== Records for this exercise

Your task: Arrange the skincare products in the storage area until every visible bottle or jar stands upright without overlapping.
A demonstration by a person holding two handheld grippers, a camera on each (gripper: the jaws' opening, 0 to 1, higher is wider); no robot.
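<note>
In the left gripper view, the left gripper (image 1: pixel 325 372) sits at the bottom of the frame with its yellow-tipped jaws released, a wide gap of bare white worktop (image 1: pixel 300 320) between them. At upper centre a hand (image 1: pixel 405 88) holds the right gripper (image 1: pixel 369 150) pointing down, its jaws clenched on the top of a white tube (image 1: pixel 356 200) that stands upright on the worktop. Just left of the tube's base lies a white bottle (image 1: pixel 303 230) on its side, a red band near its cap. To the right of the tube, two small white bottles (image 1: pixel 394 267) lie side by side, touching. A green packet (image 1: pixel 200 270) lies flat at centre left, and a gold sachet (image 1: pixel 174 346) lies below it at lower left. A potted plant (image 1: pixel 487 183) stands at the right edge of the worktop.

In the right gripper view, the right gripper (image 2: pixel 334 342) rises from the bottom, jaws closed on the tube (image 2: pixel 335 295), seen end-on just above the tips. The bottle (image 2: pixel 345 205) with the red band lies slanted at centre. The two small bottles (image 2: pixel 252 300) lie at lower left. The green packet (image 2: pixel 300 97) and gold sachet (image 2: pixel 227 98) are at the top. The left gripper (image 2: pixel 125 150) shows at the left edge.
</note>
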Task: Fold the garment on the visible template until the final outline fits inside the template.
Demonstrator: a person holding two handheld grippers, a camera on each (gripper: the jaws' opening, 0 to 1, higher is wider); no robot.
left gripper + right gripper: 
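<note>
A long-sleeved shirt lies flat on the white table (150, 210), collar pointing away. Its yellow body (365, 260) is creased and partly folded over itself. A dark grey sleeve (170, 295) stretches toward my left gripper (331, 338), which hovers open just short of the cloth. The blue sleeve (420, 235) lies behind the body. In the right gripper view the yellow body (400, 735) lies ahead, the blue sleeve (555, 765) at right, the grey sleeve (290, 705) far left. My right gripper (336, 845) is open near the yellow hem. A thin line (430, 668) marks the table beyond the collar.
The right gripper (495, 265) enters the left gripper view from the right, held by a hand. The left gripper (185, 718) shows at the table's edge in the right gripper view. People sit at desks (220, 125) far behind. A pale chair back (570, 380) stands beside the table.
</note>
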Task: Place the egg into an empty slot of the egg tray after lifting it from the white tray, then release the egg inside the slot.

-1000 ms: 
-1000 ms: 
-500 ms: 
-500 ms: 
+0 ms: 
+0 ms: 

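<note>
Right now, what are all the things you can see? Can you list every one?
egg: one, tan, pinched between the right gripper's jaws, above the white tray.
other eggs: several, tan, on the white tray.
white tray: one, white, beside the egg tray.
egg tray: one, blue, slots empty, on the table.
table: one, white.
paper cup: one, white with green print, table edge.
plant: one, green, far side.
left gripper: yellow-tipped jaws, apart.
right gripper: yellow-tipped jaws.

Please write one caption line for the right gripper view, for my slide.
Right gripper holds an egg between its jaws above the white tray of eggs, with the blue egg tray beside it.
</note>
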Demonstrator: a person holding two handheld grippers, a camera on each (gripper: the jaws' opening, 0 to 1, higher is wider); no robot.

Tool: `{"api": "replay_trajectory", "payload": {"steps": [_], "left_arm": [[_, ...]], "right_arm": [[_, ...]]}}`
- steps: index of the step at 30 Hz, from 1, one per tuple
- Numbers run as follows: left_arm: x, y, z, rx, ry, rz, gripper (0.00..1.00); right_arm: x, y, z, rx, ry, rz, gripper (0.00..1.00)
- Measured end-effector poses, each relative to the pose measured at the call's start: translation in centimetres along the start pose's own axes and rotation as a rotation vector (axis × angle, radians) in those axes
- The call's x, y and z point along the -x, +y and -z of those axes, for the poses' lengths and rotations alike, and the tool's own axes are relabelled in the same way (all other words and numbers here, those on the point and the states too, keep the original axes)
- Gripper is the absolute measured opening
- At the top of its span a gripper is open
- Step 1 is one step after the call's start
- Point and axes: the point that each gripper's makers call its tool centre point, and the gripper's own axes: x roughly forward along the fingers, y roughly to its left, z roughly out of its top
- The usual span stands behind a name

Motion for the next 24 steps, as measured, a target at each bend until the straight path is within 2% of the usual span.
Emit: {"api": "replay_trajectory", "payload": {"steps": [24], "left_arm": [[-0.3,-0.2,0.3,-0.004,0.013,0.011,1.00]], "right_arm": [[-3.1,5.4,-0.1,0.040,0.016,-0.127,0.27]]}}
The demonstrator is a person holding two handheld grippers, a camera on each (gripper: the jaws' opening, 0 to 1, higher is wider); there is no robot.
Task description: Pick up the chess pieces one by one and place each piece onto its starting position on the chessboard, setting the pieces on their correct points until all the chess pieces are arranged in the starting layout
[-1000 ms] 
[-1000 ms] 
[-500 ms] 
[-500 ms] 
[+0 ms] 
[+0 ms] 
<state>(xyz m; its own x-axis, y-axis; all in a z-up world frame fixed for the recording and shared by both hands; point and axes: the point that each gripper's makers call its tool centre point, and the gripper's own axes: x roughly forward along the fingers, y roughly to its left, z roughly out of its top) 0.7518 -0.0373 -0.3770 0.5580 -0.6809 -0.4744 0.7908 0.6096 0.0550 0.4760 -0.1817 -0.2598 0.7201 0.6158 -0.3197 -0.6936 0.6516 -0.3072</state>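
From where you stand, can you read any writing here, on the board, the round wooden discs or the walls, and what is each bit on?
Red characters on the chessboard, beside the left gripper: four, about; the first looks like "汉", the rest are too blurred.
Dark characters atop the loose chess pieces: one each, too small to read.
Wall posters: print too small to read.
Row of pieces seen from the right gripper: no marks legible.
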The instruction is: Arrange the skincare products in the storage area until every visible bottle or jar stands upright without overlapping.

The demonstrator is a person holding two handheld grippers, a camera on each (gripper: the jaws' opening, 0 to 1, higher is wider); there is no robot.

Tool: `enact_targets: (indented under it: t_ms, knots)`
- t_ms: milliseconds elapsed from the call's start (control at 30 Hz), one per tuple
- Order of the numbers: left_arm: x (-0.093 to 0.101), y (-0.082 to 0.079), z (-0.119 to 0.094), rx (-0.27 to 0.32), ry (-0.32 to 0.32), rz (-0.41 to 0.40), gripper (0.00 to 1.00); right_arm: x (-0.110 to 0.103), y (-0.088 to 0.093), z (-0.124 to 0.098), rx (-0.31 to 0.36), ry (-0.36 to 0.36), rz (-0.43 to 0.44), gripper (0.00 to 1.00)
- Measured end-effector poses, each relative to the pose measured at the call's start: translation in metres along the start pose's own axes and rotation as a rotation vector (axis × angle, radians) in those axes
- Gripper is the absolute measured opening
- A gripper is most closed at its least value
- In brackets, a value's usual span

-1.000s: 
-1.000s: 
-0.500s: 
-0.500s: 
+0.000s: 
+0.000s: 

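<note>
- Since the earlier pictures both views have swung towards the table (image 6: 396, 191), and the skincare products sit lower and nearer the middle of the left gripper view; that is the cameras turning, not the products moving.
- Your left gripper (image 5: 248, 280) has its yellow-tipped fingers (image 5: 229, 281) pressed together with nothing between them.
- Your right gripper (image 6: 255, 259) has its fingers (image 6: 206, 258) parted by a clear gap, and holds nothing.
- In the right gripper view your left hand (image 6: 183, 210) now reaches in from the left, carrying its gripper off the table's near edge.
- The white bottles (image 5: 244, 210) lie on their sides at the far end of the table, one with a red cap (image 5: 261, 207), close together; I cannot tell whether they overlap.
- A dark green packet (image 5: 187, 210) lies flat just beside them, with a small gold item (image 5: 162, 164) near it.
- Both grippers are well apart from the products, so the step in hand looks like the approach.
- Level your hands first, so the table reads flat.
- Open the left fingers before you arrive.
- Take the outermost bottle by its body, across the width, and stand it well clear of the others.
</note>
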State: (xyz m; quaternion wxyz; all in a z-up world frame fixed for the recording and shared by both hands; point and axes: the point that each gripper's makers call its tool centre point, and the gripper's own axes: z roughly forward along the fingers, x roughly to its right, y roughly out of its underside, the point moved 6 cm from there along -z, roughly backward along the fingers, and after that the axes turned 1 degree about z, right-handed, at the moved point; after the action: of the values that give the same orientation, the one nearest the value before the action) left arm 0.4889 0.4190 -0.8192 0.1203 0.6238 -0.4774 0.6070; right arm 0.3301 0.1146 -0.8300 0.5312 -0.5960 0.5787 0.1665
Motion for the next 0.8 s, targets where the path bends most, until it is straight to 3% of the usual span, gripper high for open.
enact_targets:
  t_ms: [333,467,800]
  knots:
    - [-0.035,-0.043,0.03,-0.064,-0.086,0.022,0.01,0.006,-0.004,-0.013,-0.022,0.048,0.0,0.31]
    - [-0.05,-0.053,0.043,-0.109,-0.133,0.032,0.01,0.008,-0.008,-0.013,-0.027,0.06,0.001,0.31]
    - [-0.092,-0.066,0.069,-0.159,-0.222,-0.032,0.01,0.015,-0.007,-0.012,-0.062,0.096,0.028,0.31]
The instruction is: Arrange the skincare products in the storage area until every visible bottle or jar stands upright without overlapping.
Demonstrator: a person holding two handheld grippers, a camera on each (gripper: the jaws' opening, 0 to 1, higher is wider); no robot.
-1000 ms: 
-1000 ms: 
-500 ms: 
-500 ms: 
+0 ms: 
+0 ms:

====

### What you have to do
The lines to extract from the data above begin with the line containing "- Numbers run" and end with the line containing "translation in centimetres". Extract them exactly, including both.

### Written response
- Numbers run as follows: left_arm: x, y, z, rx, ry, rz, gripper (0.00..1.00); right_arm: x, y, z, rx, ry, rz, gripper (0.00..1.00)
- Measured end-effector poses, each relative to the pose measured at the call's start: translation in centimetres along the start pose's own axes and rotation as a rotation vector (axis × angle, radians) in those axes

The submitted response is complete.